START COLLECTED DATA
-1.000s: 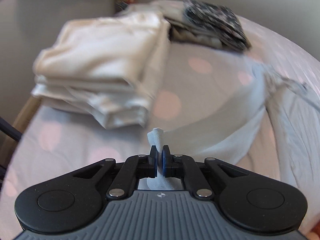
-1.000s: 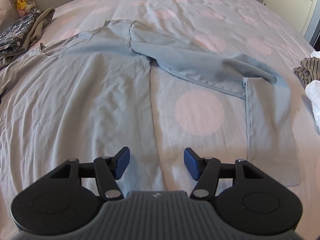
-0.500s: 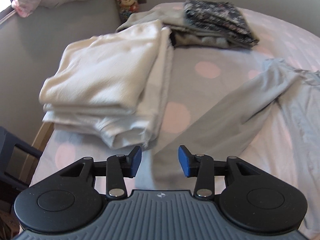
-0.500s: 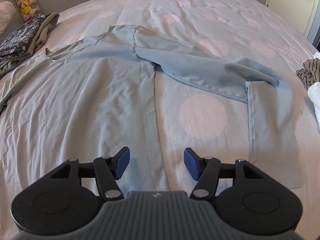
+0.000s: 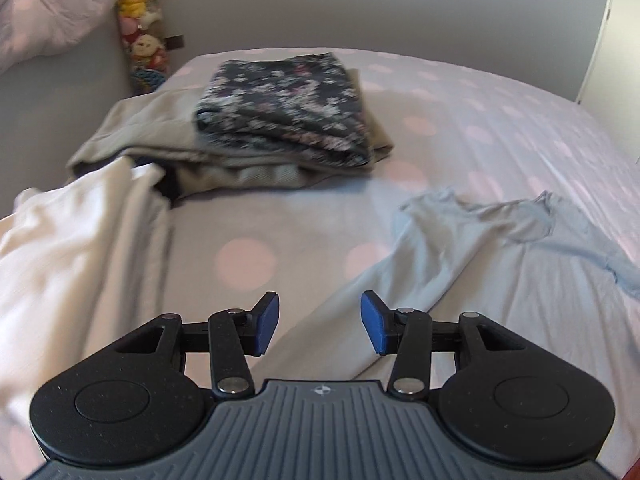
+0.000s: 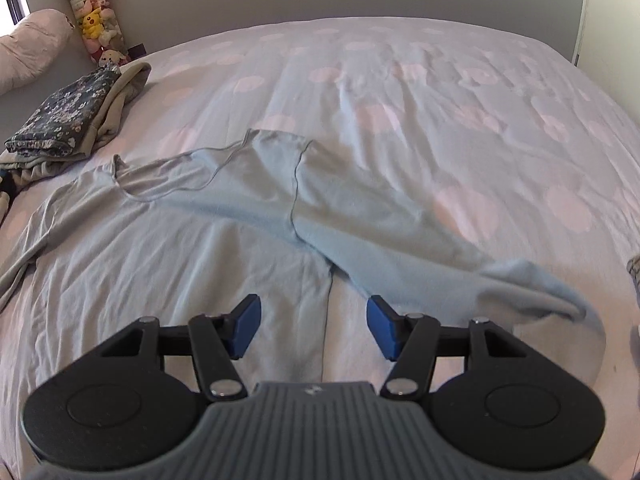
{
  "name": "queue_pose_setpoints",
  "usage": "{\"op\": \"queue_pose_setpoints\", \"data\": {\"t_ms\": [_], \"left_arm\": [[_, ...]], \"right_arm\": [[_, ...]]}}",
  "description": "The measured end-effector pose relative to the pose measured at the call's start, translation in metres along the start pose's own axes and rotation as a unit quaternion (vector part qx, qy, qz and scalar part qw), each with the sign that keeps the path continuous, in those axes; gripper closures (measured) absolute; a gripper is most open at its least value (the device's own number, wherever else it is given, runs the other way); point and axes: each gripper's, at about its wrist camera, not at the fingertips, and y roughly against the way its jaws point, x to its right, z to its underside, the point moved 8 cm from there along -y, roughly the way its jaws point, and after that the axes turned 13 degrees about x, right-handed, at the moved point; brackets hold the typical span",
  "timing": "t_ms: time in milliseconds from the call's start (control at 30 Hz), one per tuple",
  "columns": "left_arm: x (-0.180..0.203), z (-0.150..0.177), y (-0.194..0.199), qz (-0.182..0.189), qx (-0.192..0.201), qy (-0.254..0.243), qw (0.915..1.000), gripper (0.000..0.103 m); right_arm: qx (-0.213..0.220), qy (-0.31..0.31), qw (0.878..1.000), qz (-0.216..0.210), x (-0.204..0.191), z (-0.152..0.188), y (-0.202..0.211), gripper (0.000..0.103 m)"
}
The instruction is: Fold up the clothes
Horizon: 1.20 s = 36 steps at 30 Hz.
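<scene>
With your left gripper (image 5: 318, 322) opening and right gripper (image 6: 314, 326) wide — both empty — pinch the limp, light blue shirt (image 6: 180, 240) at its sleeve cuff.

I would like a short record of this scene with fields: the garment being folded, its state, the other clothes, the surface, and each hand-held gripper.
garment: light blue long-sleeved shirt
state: spread flat, both sleeves out, not yet folded
folded clothes: dark floral garment on a beige one; cream stack beside them
surface: bed sheet with pink dots
left hand-held gripper: jaws opening, nothing between them
right hand-held gripper: open, empty, above the shirt
</scene>
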Motion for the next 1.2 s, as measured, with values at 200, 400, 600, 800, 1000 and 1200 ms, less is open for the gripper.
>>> {"op": "queue_pose_setpoints", "data": {"t_ms": [200, 400, 600, 800, 1000, 1200], "left_arm": [[0.027, -0.014, -0.076, 0.031, -0.015, 0.021, 0.9992, 0.057], [0.046, -0.014, -0.145, 0.053, -0.039, 0.035, 0.9972, 0.057], [0.058, -0.004, -0.191, 0.069, -0.055, 0.035, 0.9955, 0.058], [0.062, 0.010, -0.203, 0.083, -0.056, 0.043, 0.9940, 0.072], [0.074, 0.007, -0.191, 0.088, -0.036, 0.031, 0.9950, 0.101], [0.075, -0.033, -0.167, 0.064, 0.019, 0.002, 0.9978, 0.102]], "right_arm": [[0.002, 0.025, 1.000, -0.007, 0.005, -0.042, -0.051, 0.041], [0.000, 0.050, 0.999, -0.013, 0.004, -0.070, -0.114, 0.042], [-0.003, 0.037, 0.999, -0.018, 0.010, -0.088, -0.172, 0.052], [-0.017, 0.009, 0.999, -0.038, 0.009, -0.081, -0.204, 0.059], [-0.005, 0.032, 0.998, -0.046, -0.008, -0.077, -0.196, 0.095], [0.060, 0.076, 0.995, -0.009, -0.016, -0.118, -0.161, 0.096]]}}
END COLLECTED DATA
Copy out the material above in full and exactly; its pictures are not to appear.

**ANSWER:**
-1.000s: 
-1.000s: 
-0.500s: 
-0.500s: 
+0.000s: 
+0.000s: 
{
  "name": "queue_pose_setpoints",
  "usage": "{\"op\": \"queue_pose_setpoints\", \"data\": {\"t_ms\": [_], \"left_arm\": [[_, ...]], \"right_arm\": [[_, ...]]}}",
  "description": "The measured end-effector pose relative to the pose measured at the call's start, translation in metres along the start pose's own axes and rotation as a unit quaternion (vector part qx, qy, qz and scalar part qw), each with the sign that keeps the path continuous, in those axes; gripper closures (measured) absolute; a gripper is most open at its least value (the device's own number, wherever else it is given, runs the other way); point and axes: each gripper's, at about its wrist camera, not at the fingertips, and y roughly against the way its jaws point, x to its right, z to its underside, the point moved 8 cm from there along -y, roughly the way its jaws point, and after that the axes turned 13 degrees about x, right-handed, at the moved point; brackets hold the typical span",
  "timing": "t_ms: time in milliseconds from the call's start (control at 30 Hz), one per tuple",
  "columns": "left_arm: x (-0.180..0.203), z (-0.150..0.177), y (-0.194..0.199), qz (-0.182..0.189), qx (-0.192..0.201), qy (-0.254..0.243), qw (0.915..1.000), gripper (0.000..0.103 m); right_arm: qx (-0.213..0.220), qy (-0.31..0.31), qw (0.878..1.000), qz (-0.216..0.210), x (-0.204..0.191), z (-0.152..0.188), y (-0.202..0.211), gripper (0.000..0.103 m)"
}
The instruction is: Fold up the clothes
Horizon: 1.20 s = 36 steps at 30 Hz.
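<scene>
With your left gripper (image 5: 318, 322) opening and right gripper (image 6: 314, 326) wide — both empty — pinch the limp, light blue shirt (image 6: 180, 240) at its sleeve cuff.

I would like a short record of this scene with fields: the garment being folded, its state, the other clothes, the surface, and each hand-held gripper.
garment: light blue long-sleeved shirt
state: spread flat, both sleeves out, not yet folded
folded clothes: dark floral garment on a beige one; cream stack beside them
surface: bed sheet with pink dots
left hand-held gripper: jaws opening, nothing between them
right hand-held gripper: open, empty, above the shirt
</scene>
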Motion for the next 1.2 s, as measured, with values at 200, 400, 600, 800, 1000 and 1200 ms, less is open for the gripper.
>>> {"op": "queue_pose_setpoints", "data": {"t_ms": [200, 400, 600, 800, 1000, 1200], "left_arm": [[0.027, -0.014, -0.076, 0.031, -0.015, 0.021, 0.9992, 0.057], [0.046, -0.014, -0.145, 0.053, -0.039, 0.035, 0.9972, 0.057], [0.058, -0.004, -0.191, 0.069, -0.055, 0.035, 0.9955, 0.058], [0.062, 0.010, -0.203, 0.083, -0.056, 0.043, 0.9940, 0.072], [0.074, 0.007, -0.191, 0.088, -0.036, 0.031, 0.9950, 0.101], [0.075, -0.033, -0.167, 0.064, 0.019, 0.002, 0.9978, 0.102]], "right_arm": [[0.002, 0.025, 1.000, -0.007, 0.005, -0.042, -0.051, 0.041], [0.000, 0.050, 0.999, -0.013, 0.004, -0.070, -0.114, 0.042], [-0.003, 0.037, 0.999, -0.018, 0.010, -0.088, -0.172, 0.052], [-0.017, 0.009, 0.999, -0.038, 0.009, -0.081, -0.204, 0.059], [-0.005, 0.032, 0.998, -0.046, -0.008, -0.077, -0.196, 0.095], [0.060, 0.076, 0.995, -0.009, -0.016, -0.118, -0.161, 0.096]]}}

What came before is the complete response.